Assigned task
Would you please return the lines of the entries below starting at the line that has "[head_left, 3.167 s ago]" and ending at the line that has "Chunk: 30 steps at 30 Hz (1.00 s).", both included, exactly as they are?

+++

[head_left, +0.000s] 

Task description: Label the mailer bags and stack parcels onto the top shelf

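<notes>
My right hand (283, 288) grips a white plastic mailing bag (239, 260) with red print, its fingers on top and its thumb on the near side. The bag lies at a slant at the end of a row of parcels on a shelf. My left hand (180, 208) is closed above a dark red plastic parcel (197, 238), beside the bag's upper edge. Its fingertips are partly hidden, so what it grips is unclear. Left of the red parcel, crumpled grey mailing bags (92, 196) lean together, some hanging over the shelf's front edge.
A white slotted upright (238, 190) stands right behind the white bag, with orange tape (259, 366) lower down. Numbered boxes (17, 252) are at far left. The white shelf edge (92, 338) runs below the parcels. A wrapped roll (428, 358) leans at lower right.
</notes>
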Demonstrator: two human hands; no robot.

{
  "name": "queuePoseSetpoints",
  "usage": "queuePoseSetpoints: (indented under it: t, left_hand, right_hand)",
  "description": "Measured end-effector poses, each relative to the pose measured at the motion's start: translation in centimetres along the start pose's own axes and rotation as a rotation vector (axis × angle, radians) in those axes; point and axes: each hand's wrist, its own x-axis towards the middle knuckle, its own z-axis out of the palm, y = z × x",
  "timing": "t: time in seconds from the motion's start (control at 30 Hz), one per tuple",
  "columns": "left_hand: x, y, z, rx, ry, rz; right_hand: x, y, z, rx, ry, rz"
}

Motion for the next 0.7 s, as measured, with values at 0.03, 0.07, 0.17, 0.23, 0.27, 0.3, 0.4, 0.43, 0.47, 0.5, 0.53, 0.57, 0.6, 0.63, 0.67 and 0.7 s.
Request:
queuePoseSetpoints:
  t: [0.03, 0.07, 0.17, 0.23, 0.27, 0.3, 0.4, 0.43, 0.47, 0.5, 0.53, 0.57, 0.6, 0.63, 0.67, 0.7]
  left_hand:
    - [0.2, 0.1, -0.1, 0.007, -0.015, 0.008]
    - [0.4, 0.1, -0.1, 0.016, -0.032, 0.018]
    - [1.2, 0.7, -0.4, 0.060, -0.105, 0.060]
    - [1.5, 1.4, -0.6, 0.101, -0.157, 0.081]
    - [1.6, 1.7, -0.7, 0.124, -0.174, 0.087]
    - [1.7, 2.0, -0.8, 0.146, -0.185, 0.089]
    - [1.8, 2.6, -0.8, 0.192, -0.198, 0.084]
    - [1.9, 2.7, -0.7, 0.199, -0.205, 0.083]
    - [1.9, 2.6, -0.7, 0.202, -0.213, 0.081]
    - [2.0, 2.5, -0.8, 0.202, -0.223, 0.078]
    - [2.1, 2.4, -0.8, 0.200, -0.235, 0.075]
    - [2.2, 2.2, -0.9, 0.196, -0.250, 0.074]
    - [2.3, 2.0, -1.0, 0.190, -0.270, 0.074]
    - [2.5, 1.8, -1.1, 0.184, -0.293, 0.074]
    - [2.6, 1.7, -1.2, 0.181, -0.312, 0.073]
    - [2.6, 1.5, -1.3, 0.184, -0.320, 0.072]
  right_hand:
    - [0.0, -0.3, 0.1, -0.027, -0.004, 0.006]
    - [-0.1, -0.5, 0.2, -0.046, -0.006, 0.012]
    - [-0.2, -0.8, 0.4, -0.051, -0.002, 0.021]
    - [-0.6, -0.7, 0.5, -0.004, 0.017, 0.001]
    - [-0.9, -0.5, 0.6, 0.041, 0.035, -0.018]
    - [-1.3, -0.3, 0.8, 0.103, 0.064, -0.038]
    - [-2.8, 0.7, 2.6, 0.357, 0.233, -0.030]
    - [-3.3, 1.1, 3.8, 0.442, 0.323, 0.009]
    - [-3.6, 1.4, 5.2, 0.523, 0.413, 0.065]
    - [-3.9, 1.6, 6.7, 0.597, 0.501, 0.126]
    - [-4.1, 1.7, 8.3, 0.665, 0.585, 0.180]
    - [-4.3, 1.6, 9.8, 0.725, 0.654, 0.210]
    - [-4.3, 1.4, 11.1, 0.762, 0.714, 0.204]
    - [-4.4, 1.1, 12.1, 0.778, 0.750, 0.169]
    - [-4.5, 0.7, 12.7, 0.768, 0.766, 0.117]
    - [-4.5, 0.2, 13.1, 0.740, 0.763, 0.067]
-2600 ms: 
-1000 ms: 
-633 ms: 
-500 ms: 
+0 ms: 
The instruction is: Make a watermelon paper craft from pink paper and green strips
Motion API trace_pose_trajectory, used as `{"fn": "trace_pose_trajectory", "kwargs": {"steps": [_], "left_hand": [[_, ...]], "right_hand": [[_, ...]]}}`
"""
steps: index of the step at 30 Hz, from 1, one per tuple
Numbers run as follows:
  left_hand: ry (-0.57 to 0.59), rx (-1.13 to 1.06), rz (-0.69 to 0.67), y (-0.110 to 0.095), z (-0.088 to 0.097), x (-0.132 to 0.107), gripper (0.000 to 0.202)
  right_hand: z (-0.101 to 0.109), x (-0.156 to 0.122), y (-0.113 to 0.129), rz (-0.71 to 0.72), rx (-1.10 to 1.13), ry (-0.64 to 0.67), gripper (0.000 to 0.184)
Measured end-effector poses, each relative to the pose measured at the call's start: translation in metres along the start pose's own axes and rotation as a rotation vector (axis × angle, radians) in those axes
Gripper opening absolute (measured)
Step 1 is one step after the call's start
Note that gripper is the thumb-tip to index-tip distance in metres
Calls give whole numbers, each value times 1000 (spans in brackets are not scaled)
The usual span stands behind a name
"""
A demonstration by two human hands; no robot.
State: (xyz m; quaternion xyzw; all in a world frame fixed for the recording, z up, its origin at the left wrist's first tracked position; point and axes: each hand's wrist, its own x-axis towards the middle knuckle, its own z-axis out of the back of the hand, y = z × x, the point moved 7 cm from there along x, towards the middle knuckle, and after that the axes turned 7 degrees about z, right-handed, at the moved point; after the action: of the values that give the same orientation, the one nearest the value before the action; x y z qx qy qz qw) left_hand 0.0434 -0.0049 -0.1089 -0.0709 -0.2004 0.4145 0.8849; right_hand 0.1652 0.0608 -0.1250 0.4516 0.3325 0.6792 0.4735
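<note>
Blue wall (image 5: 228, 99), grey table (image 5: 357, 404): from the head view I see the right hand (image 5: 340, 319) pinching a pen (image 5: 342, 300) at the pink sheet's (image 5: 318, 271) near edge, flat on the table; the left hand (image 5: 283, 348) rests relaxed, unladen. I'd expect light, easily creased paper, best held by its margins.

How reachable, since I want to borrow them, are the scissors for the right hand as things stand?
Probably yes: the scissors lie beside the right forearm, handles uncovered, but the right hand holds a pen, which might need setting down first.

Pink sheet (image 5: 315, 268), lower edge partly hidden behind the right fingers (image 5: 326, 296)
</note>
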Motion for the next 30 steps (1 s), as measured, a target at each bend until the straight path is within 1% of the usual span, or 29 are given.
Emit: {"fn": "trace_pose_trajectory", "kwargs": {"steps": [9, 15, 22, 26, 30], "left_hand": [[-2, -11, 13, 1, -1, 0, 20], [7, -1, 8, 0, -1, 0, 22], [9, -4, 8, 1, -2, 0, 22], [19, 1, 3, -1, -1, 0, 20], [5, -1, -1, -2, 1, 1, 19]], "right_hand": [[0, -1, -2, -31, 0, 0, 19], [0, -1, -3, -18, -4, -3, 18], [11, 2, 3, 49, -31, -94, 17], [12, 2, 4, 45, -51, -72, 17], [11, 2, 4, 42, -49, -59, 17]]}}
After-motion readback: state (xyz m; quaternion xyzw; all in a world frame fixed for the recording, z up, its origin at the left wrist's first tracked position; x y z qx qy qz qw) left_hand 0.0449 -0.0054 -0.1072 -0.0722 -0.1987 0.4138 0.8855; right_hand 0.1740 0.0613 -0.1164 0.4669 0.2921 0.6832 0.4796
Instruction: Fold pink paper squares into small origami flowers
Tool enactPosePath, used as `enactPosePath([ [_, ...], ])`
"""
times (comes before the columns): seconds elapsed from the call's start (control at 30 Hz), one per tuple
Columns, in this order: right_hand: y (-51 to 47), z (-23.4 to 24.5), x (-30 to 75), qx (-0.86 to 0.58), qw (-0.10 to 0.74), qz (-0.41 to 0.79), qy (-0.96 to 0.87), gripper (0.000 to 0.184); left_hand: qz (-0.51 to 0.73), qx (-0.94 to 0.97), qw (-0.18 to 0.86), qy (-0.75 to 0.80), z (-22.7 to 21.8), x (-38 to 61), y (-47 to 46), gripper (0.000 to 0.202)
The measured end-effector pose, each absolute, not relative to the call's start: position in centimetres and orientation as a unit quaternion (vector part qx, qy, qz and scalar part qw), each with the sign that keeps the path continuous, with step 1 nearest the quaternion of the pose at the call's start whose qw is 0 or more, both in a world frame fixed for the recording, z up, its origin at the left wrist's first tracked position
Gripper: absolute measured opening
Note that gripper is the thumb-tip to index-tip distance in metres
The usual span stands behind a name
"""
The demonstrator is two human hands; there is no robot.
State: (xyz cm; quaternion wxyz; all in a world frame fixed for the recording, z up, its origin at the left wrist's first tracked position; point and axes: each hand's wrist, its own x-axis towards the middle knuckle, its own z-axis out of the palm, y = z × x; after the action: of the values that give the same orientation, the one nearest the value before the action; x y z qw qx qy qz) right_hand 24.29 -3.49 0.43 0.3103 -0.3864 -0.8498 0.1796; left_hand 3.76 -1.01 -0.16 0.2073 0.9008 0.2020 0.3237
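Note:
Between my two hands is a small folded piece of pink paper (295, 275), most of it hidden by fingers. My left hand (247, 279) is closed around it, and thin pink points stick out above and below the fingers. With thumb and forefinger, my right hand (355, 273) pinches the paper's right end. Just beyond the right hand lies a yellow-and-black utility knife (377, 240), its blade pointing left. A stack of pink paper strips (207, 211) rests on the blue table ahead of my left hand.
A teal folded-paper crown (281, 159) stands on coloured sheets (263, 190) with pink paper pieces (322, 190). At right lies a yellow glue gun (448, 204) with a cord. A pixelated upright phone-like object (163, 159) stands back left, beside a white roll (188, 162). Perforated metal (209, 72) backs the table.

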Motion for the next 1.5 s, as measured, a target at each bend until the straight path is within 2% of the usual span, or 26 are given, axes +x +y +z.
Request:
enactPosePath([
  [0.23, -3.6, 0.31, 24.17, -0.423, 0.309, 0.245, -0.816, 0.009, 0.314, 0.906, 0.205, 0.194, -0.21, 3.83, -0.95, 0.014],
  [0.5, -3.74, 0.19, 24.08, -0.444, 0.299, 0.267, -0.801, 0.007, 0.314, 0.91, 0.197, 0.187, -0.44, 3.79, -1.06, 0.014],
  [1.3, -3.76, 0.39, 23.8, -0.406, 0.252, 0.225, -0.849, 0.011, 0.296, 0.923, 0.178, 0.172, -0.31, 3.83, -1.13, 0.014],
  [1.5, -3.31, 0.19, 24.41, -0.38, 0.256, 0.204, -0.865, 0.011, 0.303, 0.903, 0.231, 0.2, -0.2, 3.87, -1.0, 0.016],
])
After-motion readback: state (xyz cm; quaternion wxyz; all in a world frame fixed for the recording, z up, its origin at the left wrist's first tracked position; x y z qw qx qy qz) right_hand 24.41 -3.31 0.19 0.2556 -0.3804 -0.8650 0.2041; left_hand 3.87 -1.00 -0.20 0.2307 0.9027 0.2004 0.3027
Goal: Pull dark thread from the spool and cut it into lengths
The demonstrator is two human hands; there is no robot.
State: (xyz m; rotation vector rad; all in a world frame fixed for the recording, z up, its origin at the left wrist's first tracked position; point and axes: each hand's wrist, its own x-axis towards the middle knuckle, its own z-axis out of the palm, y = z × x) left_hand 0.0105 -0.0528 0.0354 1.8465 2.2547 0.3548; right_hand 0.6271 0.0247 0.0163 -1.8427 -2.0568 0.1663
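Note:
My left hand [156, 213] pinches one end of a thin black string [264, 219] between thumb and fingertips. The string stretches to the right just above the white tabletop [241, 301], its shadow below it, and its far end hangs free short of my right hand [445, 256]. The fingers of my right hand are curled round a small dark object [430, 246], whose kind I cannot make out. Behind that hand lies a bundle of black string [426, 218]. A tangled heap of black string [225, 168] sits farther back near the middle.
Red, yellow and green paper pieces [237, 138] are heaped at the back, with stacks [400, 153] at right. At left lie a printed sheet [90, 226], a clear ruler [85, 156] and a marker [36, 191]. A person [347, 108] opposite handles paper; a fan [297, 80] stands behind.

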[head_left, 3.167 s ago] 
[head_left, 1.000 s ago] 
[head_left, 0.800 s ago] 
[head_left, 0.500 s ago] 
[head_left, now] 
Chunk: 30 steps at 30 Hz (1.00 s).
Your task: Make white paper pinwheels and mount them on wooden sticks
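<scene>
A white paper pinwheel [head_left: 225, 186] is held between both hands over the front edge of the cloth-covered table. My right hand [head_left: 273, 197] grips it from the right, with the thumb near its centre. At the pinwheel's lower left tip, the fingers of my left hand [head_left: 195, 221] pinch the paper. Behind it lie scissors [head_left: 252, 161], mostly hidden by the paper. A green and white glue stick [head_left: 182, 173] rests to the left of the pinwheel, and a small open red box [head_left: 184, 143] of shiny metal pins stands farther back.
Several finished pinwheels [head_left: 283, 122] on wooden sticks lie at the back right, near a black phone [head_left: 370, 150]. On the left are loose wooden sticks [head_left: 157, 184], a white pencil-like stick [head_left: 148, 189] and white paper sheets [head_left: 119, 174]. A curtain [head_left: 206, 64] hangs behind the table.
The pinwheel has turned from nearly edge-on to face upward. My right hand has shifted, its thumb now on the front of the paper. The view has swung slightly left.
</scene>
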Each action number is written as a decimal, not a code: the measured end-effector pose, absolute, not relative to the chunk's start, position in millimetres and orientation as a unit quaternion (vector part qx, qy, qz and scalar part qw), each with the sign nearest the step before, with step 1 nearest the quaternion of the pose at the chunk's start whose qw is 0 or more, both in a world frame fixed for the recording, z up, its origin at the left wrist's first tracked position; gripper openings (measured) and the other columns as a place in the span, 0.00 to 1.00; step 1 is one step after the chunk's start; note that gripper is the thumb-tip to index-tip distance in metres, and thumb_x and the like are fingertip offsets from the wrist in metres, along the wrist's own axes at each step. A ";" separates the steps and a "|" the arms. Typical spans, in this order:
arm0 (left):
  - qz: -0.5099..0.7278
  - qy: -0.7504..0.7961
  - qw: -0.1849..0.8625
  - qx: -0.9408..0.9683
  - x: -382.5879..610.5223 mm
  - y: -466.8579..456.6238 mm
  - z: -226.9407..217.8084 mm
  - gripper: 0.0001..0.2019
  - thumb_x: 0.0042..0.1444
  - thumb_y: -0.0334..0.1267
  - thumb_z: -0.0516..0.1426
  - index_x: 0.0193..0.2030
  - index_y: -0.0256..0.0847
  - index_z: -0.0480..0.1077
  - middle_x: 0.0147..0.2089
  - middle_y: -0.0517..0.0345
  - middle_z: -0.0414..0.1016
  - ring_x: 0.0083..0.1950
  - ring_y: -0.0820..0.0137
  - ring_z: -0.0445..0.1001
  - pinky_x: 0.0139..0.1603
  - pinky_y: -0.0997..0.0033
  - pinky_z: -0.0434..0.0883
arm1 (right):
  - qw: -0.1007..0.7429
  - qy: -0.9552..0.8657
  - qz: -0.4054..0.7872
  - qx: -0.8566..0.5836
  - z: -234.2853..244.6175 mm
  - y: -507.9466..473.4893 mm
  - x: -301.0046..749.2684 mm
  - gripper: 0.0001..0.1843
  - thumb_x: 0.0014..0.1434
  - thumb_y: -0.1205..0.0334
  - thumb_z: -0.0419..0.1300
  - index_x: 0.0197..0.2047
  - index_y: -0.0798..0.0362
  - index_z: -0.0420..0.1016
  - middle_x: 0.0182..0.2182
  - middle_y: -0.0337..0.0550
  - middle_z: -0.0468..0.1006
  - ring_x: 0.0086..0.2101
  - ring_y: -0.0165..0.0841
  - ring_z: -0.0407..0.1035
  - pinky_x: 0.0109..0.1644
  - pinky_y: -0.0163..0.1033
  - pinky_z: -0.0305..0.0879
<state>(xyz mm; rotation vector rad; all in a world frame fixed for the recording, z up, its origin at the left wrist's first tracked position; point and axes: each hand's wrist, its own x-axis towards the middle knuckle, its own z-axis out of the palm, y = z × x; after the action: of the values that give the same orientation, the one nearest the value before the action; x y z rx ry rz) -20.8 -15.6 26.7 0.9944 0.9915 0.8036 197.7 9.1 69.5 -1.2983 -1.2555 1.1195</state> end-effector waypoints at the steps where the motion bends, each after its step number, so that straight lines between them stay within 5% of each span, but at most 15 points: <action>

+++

The answer
[head_left, 3.167 s ago] 
[head_left, 1.000 s ago] 
[head_left, 0.800 s ago] 
[head_left, 0.500 s ago] 
[head_left, now] 
Chunk: 30 steps at 30 Hz (1.00 s).

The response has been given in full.